Trop heureux Alexis! hé bien que feras-tu?
Coeur ingrat cede enfin, cede à tant de vertu.
Ouy, cedons… Mais helas! qu'est-ce que je vay faire?
Dois-je icy, grand Monarque, ou parler, ou me taire?
L'excez de mon bon-heur me dérobe la voix
Donne moy, juste Ciel, moins de biens à la fois.
Ah mon Prince! ah Madame! ô mon coeur! ô ma langue!
À qui s'adressera ma premiere harangue?
Quelle voix, quels discours, quels termes si charmans
Exprimeront mes voeux, & mes remercimens?
Pour de si grands bien-faits il n'est point d'eloquence
Qui ne dise bien moins que ne fait mon silence,
Et vous voyez assez dans ma confusion,
Et mes profonds respects, & mon affection.

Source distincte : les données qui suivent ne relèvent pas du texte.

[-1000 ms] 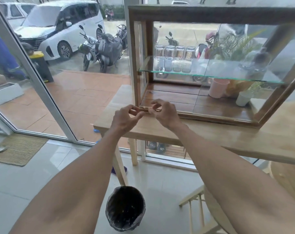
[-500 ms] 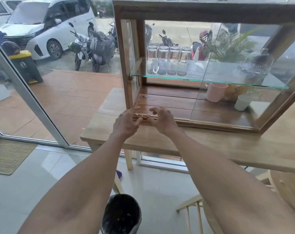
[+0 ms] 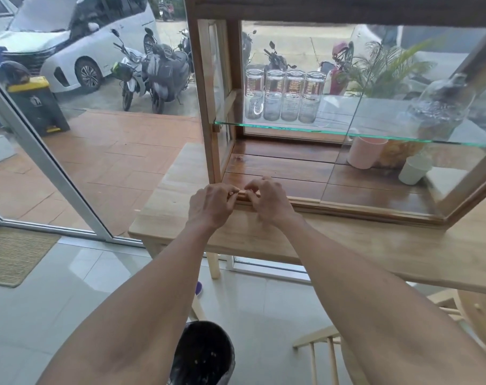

Contentez vous, Seigneur, de ce muët langage,
Et vous, chere Olympie, agreez mon servage,
Puis que le Ciel le veut, mon amour, & mon Roy,
Avec mon coeur icy je vous donne ma foy.
HONORIUS.
Sus donc puis que le Ciel l'a pour vous destinée,
Celebrons aujourd'huy cet illustre Hymenée,
Allez vous preparer.
OLYMPIE.
Heureux commandement!
ALEXIS.
Allons, obeissons.
EUPHEMIEN.
Dans mon ravissement,
Je ne sçaurois, Seigneur, vous respondre autre chose,
Sinon que je connois le sang de Theodose,
Et qu'avecque son rang vous avez herité
De ce coeur si remply de generosité,
Qui pouvant par le fer dompter la terre et l'onde;
Par ses seules bontez s'acquerroit tout le monde.
HONORIUS.
Allez Euphemien, vous connoistrez encor
Que mon coeur vous cedent un si rare tresor,
Je n'ay pas fait pour vous tout ce que je medite:
Je veux joindre aujourd'huy la fortune au merite,
Et donner en faveur d'Olympie et de vous,
À mon heureux rival, un prix digne de nous.